Le joueur de 26 ans, désormais évoluant en Angleterre, affirme que ses dernières saisons avec le club de l’A-League n’avaient pas été interrompues par des blessures, mais par une discrimination liée à son orientation sexuelle. Selon Cavallo, ses performances sur le terrain ont été ignorées et il a été écarté de certaines sélections, ce qui a affecté son bien-être professionnel et personnel. Il rapporte également des moqueries de coéquipiers à propos de photos avec son partenaire.
« Il m’a fallu du temps pour comprendre comment ma période au club s’est terminée, mais je pense que les supporters méritent la vérité », a écrit Cavallo.
Adelaide United a rejeté ces accusations, affirmant dans un communiqué que toute décision de sélection avait été prise « uniquement sur des critères sportifs » et réaffirmant son engagement envers l’inclusion. Le club prépare par ailleurs la quatrième édition de sa Pride Cup, événement annuel visant à promouvoir la diversité dans le football.

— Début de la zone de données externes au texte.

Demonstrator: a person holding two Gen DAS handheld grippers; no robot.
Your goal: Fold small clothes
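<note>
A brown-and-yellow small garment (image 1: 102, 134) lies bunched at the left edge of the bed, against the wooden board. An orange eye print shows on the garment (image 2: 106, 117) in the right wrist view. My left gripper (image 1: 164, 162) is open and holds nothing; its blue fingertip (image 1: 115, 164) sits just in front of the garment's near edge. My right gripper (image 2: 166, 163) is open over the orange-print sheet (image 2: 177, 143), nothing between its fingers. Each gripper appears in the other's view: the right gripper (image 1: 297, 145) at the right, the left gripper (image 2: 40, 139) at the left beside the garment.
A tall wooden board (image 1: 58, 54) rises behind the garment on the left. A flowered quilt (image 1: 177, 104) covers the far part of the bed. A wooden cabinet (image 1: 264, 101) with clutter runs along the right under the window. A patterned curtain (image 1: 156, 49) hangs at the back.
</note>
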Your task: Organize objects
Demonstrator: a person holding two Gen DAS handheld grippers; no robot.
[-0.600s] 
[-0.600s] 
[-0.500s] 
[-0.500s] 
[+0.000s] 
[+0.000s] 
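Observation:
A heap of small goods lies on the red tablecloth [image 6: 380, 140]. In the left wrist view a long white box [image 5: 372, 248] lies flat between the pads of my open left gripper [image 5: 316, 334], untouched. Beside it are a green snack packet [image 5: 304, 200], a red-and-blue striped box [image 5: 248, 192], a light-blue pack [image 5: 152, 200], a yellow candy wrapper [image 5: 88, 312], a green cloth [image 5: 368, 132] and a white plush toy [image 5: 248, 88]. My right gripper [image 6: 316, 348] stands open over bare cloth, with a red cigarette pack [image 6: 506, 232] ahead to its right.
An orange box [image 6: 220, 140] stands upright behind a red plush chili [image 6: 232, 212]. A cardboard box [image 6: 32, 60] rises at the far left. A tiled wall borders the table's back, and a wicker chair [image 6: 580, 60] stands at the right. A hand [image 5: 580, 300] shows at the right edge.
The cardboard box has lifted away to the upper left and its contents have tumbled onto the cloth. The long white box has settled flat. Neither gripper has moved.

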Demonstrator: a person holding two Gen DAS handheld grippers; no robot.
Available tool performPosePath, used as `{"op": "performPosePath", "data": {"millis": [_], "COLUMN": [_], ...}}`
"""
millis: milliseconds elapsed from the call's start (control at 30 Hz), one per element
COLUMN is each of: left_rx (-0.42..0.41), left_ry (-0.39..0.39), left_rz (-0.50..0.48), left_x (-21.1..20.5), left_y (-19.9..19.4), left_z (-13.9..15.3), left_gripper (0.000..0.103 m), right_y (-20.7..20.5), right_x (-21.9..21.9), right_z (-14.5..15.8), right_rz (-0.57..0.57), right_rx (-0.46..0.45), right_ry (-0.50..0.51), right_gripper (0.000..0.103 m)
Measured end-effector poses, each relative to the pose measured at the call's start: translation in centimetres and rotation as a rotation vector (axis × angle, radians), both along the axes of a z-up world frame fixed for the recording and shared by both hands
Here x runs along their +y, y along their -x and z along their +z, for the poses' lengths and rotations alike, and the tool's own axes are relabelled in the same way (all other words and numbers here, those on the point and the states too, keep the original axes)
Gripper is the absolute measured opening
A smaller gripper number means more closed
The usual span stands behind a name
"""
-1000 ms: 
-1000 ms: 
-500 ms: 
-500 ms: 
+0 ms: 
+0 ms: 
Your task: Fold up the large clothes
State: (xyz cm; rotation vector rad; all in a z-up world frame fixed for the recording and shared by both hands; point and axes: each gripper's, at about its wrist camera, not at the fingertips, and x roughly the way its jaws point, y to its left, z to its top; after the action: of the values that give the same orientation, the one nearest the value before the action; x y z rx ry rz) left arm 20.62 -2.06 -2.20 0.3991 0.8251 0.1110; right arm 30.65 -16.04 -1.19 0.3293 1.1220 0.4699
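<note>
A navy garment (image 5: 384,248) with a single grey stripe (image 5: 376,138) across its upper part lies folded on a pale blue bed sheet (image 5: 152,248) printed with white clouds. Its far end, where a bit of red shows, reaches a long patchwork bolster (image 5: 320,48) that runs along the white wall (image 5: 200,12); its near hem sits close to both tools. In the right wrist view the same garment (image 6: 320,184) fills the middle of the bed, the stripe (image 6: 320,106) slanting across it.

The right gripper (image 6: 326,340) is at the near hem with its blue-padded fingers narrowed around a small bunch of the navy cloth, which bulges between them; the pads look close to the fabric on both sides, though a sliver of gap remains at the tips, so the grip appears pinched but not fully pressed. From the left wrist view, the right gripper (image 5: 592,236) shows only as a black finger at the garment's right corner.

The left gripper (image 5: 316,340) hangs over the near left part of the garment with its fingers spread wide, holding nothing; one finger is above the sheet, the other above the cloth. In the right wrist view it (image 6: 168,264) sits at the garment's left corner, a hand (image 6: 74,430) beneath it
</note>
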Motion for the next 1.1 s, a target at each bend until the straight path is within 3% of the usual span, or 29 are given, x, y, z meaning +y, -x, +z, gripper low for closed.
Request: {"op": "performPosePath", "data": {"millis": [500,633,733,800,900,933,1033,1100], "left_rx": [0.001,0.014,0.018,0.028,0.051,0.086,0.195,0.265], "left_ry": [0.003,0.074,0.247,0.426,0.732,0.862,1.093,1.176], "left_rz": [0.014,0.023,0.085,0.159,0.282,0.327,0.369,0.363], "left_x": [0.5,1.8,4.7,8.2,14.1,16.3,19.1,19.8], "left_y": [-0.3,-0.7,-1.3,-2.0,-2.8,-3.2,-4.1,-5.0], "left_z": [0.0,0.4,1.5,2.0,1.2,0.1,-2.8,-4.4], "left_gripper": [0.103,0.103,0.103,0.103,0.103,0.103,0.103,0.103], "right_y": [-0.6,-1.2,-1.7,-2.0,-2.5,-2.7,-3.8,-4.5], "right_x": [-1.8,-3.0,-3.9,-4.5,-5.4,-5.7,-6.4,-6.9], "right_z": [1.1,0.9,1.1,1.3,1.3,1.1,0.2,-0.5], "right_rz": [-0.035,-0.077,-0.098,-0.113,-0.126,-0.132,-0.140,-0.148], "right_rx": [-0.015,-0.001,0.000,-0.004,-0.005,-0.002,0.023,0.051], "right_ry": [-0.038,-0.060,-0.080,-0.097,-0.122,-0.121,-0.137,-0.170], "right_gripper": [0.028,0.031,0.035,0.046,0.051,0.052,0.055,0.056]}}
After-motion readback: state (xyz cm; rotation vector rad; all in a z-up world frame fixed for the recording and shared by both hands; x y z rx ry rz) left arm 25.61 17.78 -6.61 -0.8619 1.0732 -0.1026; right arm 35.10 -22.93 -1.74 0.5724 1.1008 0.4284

Depuis son départ en mai 2025, Cavallo évolue dans un club anglais, où il dit retrouver le plaisir de jouer et un environnement plus respectueux. Son témoignage relance le débat sur l’inclusion et la lutte contre l’homophobie dans le football professionnel.
Depuis son coming-out en 2021, Cavallo est devenu une figure visible de la représentation LGBTQIA+ dans le football. En mars 2024, il avait fait sa demande en fiançailles à son compagnon, Leighton Morrell, sur la pelouse du stade d’Adelaide United, remerciant publiquement le club d’avoir contribué à organiser ce moment et soulignant qu’il y avait trouvé, à l’époque, « un espace sûr dans le football ».
Cette étape personnelle, largement relayée dans les médias, avait été saluée comme une image forte de diversité et d’acceptation dans un sport encore marqué par de profondes difficultés pour les athlètes LGBTQIA+.